• **THE INPUT**
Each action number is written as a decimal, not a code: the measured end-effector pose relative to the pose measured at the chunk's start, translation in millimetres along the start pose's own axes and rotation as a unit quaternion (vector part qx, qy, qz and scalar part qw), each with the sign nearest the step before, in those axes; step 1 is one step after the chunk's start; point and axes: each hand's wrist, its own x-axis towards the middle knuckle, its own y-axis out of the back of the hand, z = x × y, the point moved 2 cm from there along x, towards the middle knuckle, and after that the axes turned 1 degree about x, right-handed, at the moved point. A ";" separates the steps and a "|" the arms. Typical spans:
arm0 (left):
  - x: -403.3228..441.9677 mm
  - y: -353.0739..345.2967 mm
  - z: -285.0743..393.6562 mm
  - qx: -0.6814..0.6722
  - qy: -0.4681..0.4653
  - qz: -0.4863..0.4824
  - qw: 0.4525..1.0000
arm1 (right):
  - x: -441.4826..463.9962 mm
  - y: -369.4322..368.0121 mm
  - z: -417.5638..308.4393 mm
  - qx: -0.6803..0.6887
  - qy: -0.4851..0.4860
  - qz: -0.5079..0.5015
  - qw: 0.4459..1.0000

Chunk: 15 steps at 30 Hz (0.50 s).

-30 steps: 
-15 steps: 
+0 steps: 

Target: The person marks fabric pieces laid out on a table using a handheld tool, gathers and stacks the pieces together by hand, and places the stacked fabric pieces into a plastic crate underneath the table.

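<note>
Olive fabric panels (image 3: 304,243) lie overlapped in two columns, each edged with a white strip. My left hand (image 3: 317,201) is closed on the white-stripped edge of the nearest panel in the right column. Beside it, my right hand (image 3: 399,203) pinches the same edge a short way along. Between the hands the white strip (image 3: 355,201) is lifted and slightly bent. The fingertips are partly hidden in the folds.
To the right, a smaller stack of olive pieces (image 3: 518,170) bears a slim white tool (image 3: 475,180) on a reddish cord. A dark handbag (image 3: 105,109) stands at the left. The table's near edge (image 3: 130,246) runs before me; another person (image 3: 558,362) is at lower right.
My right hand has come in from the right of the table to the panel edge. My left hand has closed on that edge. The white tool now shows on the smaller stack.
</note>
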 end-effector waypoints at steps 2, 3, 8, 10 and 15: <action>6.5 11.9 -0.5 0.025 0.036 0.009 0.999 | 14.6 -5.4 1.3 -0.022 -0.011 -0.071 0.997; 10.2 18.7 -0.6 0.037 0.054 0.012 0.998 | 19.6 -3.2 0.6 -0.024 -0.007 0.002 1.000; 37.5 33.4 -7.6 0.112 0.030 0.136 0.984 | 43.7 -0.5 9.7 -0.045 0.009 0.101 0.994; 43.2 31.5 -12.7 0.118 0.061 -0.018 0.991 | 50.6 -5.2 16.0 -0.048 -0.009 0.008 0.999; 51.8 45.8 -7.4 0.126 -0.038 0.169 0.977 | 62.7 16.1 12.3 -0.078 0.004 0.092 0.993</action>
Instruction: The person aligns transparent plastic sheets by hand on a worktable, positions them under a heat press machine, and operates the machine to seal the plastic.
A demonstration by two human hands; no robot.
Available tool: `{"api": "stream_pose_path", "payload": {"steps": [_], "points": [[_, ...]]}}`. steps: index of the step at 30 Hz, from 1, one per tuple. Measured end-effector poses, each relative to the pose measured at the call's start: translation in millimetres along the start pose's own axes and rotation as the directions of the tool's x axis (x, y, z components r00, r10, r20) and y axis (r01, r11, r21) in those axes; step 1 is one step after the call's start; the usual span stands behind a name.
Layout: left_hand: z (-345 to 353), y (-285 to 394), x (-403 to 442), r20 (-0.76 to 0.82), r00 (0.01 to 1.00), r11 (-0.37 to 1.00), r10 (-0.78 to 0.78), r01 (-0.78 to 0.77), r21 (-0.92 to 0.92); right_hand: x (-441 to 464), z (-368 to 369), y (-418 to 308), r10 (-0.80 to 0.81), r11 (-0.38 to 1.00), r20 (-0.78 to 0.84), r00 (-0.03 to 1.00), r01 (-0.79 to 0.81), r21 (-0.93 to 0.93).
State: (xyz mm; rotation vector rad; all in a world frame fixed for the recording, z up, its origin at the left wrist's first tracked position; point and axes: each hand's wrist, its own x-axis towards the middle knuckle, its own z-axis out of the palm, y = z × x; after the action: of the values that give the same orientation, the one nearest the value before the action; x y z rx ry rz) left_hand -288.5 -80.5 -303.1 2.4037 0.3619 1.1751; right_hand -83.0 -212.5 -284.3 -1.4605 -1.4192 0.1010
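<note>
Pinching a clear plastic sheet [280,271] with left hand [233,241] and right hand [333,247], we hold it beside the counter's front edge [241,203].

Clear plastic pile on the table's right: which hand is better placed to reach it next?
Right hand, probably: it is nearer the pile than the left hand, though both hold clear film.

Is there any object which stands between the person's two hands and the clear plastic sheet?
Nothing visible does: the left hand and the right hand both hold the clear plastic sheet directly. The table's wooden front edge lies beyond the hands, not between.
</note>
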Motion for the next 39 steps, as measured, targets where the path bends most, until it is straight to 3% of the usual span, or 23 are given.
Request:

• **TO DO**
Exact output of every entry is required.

• **RESPONSE TO THIS EXERCISE**
Each action number is written as a decimal, not a code: the measured end-effector pose relative to the pose measured at the chunk's start, translation in millimetres along the start pose's own axes and rotation as a unit quaternion (vector part qx, qy, qz and scalar part qw), each with the sign nearest the step before, in those axes; step 1 is one step after the chunk's start; point and axes: each hand's wrist, its own x-axis towards the middle knuckle, its own y-axis out of the back of the hand, z = x × y, the point moved 2 cm from there along x, towards the middle knuckle, and after that the axes turned 1 degree about x, right-handed, at the moved point. A ";" separates the steps and a "|" the arms. Typical spans:
arm0 (left):
  - x: -403.3228..441.9677 mm
  - y: -353.0739..345.2967 mm
  - z: -285.0743..393.6562 mm
  - qx: -0.6814..0.6722
  - qy: -0.4681..0.4653
  - qz: -0.4863..0.4824
  - qw: 0.4525..1.0000
arm1 (right):
  - x: -441.4826..463.9962 mm
  - y: -369.4322..368.0121 mm
  - z: -417.5638..308.4393 mm
  - qx: -0.6803..0.6887
  - qy: -0.4851..0.4860
  - qz: -0.5079..0.5015
  - qw: 0.4459..1.0000

Chunk: 15 steps at 30 Hz (0.50 s).

-30 steps: 
-15 steps: 
+0 steps: 

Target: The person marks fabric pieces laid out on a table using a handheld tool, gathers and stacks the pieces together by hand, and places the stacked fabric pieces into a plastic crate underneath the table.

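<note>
Olive fabric panels (image 3: 304,243) lie overlapped in two columns, each edged with a white strip. My left hand (image 3: 317,201) is closed on the white-stripped edge of the nearest panel in the right column. Beside it, my right hand (image 3: 399,203) pinches the same edge a short way along. Between the hands the white strip (image 3: 355,201) is lifted and slightly bent. The fingertips are partly hidden in the folds.
To the right, a smaller stack of olive pieces (image 3: 518,170) bears a slim white tool (image 3: 475,180) on a reddish cord. A dark handbag (image 3: 105,109) stands at the left. The table's near edge (image 3: 130,246) runs before me; another person (image 3: 558,362) is at lower right.
My right hand has come in from the right of the table to the panel edge. My left hand has closed on that edge. The white tool now shows on the smaller stack.
</note>
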 end-effector waypoints at steps 2, 3, 8, 10 and 15: <action>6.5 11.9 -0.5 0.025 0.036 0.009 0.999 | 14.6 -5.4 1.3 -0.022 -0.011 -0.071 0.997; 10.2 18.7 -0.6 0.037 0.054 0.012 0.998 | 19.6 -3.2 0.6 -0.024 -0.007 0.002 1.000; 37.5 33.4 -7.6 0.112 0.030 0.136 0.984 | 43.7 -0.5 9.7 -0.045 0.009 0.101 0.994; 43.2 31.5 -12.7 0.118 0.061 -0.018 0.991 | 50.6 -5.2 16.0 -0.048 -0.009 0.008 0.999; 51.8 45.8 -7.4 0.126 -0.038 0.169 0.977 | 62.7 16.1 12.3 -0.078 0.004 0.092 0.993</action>
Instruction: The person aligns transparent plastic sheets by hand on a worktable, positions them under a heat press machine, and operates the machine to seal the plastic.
A demonstration by two human hands; no robot.
Available tool: `{"api": "stream_pose_path", "payload": {"steps": [_], "points": [[_, ...]]}}`. steps: index of the step at 30 Hz, from 1, one per tuple. Measured end-effector poses, each relative to the pose measured at the call's start: translation in millimetres along the start pose's own axes and rotation as the directions of the tool's x axis (x, y, z components r00, r10, r20) and y axis (r01, r11, r21) in those axes; step 1 is one step after the call's start; the usual span stands behind a name.
Layout: left_hand: z (-345 to 353), y (-285 to 394), x (-403 to 442), r20 (-0.76 to 0.82), r00 (0.01 to 1.00), r11 (-0.37 to 1.00), r10 (-0.78 to 0.78), r01 (-0.78 to 0.77), r21 (-0.92 to 0.92); right_hand: x (-441 to 464), z (-368 to 369), y (-418 to 308), r10 (-0.80 to 0.81), r11 (-0.38 to 1.00), r20 (-0.78 to 0.84), r00 (-0.03 to 1.00), r01 (-0.79 to 0.81), r21 (-0.93 to 0.93).
State: (xyz mm; rotation vector rad; all in a world frame fixed for the recording, z up, its origin at the left wrist's first tracked position; point and axes: each hand's wrist, its own x-axis towards the middle knuckle, its own z-axis out of the palm, y = z × x; after the action: of the values that give the same orientation, the one nearest the value before the action; x y z rx ry rz) left_hand -288.5 -80.5 -303.1 2.4037 0.3619 1.1751; right_hand -83.0 -212.5 -284.3 -1.4605 -1.4192 0.1010
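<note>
Pinching a clear plastic sheet [280,271] with left hand [233,241] and right hand [333,247], we hold it beside the counter's front edge [241,203].

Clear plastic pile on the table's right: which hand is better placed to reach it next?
Right hand, probably: it is nearer the pile than the left hand, though both hold clear film.

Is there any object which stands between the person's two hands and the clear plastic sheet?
Nothing visible does: the left hand and the right hand both hold the clear plastic sheet directly. The table's wooden front edge lies beyond the hands, not between.
</note>
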Motion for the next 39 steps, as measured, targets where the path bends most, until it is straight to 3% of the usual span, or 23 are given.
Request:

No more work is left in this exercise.